▸ DATA SHOWN:
= Beginning of Section =
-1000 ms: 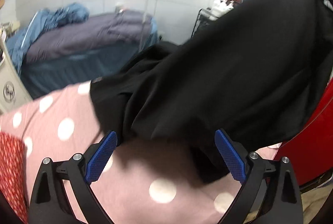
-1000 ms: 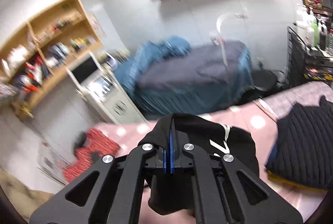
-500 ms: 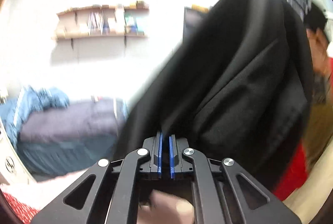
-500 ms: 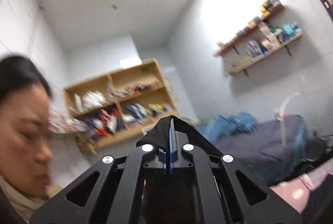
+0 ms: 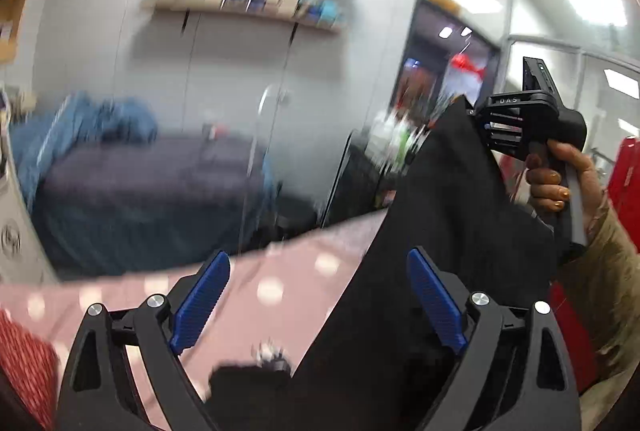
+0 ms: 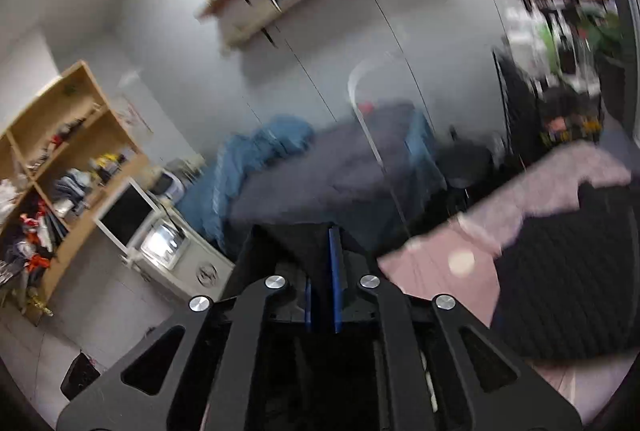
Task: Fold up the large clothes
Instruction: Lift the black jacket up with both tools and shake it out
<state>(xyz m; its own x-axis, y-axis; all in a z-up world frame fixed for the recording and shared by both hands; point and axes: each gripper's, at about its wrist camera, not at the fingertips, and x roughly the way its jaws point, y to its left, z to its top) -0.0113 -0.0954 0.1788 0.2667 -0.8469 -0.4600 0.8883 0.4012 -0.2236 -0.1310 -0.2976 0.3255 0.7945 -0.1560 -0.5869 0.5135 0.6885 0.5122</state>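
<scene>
A large black garment (image 5: 452,231) hangs in the air from my right gripper (image 5: 486,129), which a hand holds up at the right of the left wrist view. My left gripper (image 5: 316,299) is open and empty, its blue pads (image 5: 434,301) spread, with the hanging cloth between and behind them. In the right wrist view my right gripper (image 6: 322,279) is shut on black cloth (image 6: 296,235) bunched at its tips. The garment's lower end trails toward the pink polka-dot surface (image 5: 260,287).
A dark knitted garment (image 6: 568,271) lies on the pink cloth (image 6: 436,263) at right. A red patterned item (image 5: 24,355) lies at the left edge. A bed with blue bedding (image 5: 132,167), a wooden shelf unit (image 6: 60,159) and a white machine (image 6: 160,235) stand beyond.
My left gripper has let go of the black garment and opened. Both grippers have tilted back down from the ceiling; the right one still holds the garment up high.
</scene>
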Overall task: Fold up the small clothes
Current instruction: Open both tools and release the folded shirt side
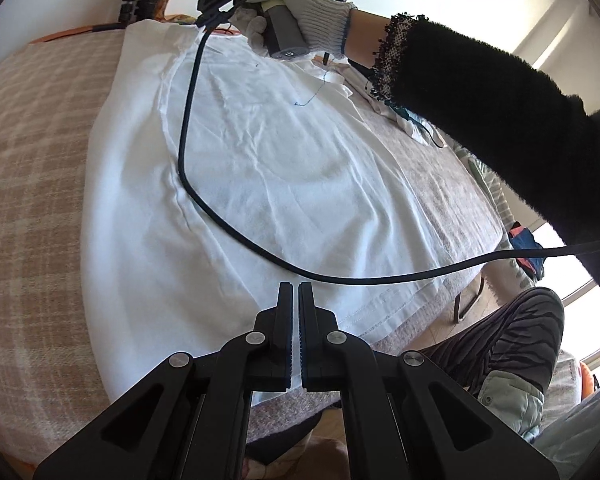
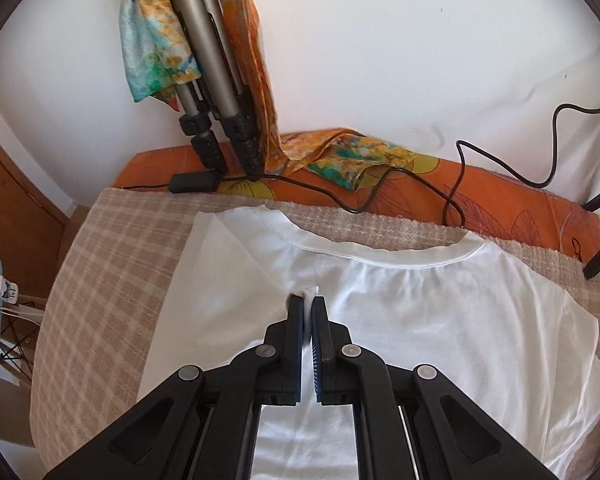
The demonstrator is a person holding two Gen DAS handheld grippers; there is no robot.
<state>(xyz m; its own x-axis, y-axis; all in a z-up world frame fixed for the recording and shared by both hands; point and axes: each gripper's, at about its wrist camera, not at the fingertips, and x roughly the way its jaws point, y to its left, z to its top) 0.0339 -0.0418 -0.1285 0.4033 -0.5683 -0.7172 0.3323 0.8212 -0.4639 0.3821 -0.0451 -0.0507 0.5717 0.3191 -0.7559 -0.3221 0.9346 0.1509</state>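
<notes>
On a beige plaid blanket (image 2: 100, 280) lies a white T-shirt (image 2: 440, 320) spread flat, right gripper (image 2: 309, 304) pinching a fabric fold nr the collar, left gripper (image 1: 295, 292) jaws pressed together, empty, at the hem.

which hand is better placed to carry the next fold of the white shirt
Right, probably. The right tool is already pinching a bit of the white shirt below the collar. The left tool is shut with nothing in it, down by the hem.
</notes>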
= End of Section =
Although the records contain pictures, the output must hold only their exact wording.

-1000 ms: 
-1000 ms: 
-500 ms: 
-500 ms: 
+0 ms: 
+0 ms: 
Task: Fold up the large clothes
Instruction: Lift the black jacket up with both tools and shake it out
<state>(xyz m; its own x-axis, y-axis; all in a z-up world frame fixed for the recording and shared by both hands; point and axes: each gripper's, at about its wrist camera, not at the fingertips, and x roughly the way its jaws point, y to its left, z to its top) -0.0113 -0.0954 0.1788 0.2667 -0.8469 -0.4600 0.8883 0.4012 -0.2236 -0.1310 -0.2976 0.3255 0.7945 -0.1560 -0.5869 0.5135 0.6885 0.5122</state>
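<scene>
A large black garment (image 5: 452,231) hangs in the air from my right gripper (image 5: 486,129), which a hand holds up at the right of the left wrist view. My left gripper (image 5: 316,299) is open and empty, its blue pads (image 5: 434,301) spread, with the hanging cloth between and behind them. In the right wrist view my right gripper (image 6: 322,279) is shut on black cloth (image 6: 296,235) bunched at its tips. The garment's lower end trails toward the pink polka-dot surface (image 5: 260,287).
A dark knitted garment (image 6: 568,271) lies on the pink cloth (image 6: 436,263) at right. A red patterned item (image 5: 24,355) lies at the left edge. A bed with blue bedding (image 5: 132,167), a wooden shelf unit (image 6: 60,159) and a white machine (image 6: 160,235) stand beyond.
My left gripper has let go of the black garment and opened. Both grippers have tilted back down from the ceiling; the right one still holds the garment up high.
</scene>
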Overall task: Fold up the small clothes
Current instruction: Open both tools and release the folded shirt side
The demonstrator is a person holding two Gen DAS handheld grippers; there is no robot.
<state>(xyz m; its own x-axis, y-axis; all in a z-up world frame fixed for the recording and shared by both hands; point and axes: each gripper's, at about its wrist camera, not at the fingertips, and x roughly the way its jaws point, y to its left, z to its top) 0.0339 -0.0418 -0.1285 0.4033 -0.5683 -0.7172 0.3323 0.8212 -0.4639 0.3821 -0.0451 -0.0507 0.5717 0.3191 -0.7559 -0.3221 0.9346 0.1509</state>
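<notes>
On a beige plaid blanket (image 2: 100, 280) lies a white T-shirt (image 2: 440, 320) spread flat, right gripper (image 2: 309, 304) pinching a fabric fold nr the collar, left gripper (image 1: 295, 292) jaws pressed together, empty, at the hem.

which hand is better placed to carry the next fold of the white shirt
Right, probably. The right tool is already pinching a bit of the white shirt below the collar. The left tool is shut with nothing in it, down by the hem.
</notes>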

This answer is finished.